WHAT IS EXPECTED >>
Within the data below, determine how many lines contain "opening" and supply only that figure.

= Beginning of Section =

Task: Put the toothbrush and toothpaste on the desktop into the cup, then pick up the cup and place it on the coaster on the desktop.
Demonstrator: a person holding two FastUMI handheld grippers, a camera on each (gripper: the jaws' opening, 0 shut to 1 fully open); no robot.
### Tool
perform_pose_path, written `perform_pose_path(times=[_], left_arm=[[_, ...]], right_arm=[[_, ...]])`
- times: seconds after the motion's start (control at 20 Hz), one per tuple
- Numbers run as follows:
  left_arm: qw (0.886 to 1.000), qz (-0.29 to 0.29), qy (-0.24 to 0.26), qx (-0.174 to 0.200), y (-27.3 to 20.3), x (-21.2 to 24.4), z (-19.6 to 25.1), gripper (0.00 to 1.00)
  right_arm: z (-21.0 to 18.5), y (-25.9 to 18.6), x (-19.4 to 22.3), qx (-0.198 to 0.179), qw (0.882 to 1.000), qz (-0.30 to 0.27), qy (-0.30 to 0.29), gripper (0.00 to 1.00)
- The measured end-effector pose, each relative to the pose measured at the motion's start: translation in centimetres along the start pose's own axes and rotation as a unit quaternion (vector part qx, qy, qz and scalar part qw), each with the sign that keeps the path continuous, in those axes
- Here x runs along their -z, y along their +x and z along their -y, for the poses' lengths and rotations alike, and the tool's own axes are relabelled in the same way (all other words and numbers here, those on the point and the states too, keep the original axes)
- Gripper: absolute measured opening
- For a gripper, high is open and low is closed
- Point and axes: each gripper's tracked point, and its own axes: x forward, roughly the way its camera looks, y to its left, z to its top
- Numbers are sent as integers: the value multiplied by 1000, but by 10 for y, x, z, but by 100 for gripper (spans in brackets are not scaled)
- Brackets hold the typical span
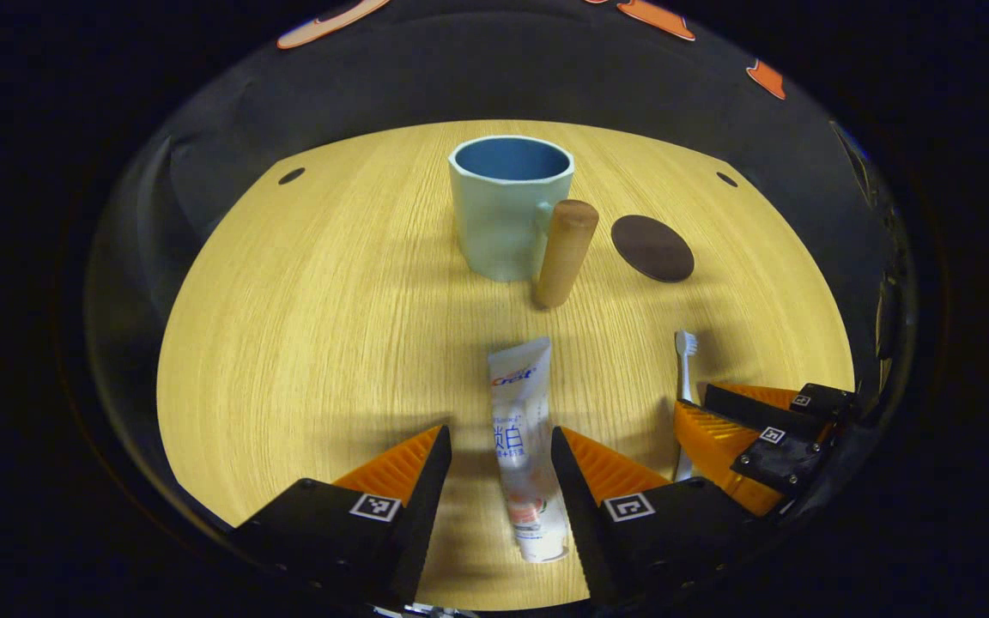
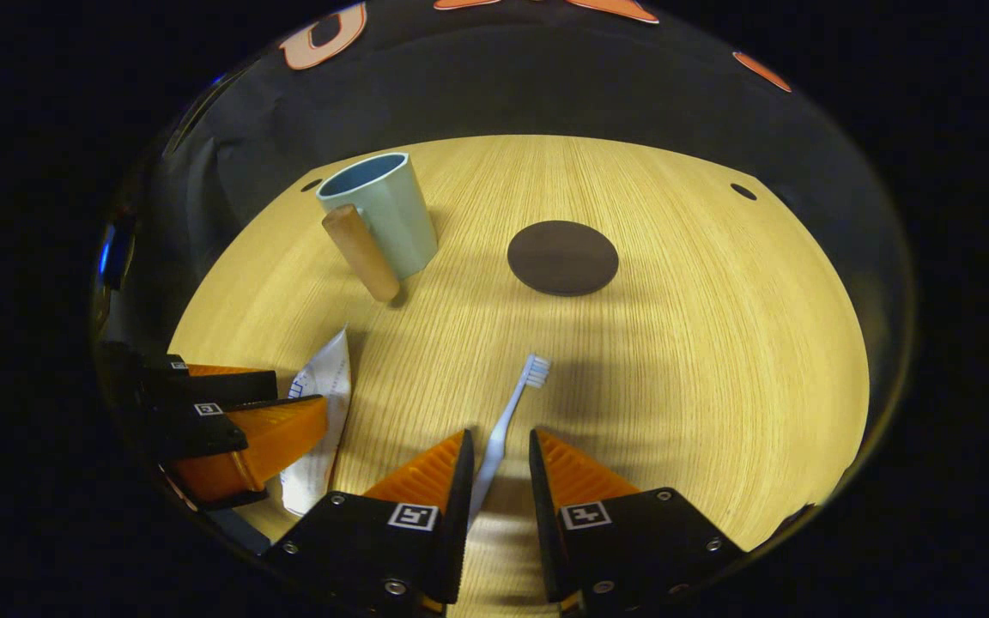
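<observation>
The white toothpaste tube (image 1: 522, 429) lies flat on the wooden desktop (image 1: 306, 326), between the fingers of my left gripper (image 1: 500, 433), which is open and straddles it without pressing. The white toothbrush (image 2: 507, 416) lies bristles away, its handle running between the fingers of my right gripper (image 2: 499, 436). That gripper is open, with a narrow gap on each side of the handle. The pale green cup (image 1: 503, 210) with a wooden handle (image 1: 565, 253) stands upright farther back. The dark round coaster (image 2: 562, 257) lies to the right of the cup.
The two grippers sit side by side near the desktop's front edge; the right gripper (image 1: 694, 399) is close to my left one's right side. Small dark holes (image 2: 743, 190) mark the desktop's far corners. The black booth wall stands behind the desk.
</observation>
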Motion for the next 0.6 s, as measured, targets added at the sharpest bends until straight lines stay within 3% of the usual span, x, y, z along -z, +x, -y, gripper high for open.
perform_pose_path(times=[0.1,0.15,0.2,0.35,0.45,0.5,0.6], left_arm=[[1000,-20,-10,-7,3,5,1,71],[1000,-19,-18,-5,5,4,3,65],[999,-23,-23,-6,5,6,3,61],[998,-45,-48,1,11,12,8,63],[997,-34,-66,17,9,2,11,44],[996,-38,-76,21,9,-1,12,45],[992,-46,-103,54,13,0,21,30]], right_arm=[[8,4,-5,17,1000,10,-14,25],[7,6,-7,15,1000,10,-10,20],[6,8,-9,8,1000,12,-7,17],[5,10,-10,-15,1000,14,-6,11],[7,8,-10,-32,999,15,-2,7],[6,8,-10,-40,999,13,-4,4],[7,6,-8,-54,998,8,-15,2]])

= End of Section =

ANSWER SPACE >>
2